[Data block Boundary: Start]
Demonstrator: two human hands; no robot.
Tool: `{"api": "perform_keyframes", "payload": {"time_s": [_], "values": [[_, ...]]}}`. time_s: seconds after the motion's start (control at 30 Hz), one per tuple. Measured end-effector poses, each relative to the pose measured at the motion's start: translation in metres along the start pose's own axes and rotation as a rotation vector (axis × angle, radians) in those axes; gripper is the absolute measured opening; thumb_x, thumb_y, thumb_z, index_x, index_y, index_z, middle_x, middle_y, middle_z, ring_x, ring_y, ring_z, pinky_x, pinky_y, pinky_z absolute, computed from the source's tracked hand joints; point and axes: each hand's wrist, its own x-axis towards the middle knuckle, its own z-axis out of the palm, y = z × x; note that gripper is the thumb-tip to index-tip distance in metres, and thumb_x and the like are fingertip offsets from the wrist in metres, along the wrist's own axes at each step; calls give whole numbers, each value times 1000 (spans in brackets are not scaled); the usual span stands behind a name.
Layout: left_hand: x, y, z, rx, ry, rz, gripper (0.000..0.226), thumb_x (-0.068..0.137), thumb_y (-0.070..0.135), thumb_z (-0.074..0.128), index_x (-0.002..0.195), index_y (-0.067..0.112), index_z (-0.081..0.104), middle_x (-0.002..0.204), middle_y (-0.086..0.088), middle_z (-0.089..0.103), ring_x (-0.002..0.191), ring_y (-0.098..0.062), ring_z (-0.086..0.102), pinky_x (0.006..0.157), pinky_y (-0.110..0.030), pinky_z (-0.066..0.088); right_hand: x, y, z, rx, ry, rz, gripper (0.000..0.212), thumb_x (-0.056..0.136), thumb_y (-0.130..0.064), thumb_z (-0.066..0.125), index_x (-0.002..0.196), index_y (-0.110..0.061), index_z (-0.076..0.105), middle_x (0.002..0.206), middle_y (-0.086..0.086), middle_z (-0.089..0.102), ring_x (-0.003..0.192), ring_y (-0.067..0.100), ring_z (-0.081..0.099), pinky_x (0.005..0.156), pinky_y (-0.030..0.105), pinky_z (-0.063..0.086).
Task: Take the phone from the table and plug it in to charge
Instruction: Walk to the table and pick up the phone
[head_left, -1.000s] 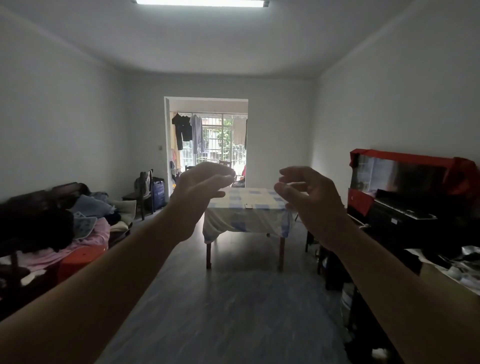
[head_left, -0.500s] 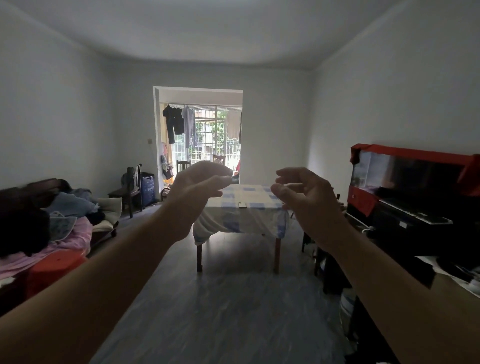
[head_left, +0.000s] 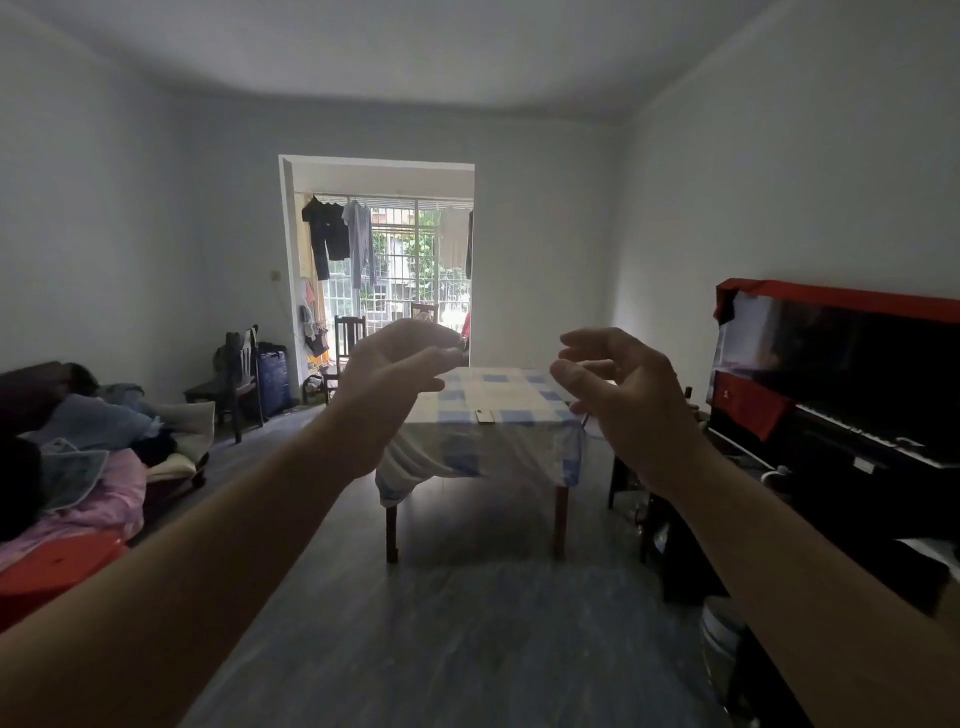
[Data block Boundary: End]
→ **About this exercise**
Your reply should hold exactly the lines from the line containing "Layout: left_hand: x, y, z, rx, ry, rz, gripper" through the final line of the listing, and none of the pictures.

→ **Response to the exercise**
Layout: left_hand: x, y, z, rx, ry, rz, gripper (0.000..0.226), thumb_x (-0.068..0.137), thumb_y (-0.070..0.135), thumb_z (-0.074..0.128), index_x (-0.002..0.195), index_y (-0.067..0.112), index_z (-0.081..0.104), middle_x (-0.002..0.204), middle_y (-0.086..0.088), middle_z (-0.089..0.103), ring_x (-0.002..0.191), ring_y (-0.098..0.062), ring_z (-0.086..0.102), pinky_x (0.006..0.157), pinky_y (-0.110..0.030), pinky_z (-0.066..0.088); right_hand: x, y, z, rx, ry, rz, gripper (0.000..0.212), thumb_x (-0.056..0.136), thumb_y (-0.130..0.064), thumb_z (-0.066..0.125), index_x (-0.002..0.196), index_y (-0.110..0.061), index_z (-0.076..0.105), middle_x (0.002..0.206), middle_y (-0.086..0.086), middle_z (-0.089..0.102), ring_x (-0.003..0.192), ring_y (-0.067..0.100), ring_z (-0.081..0.099), pinky_x (0.005..0.156), pinky_y (-0.030..0.105), pinky_z (-0.063..0.086).
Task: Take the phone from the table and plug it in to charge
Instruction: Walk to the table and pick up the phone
[head_left, -1.000s] 
[head_left, -0.500s] 
[head_left, +0.000s] 

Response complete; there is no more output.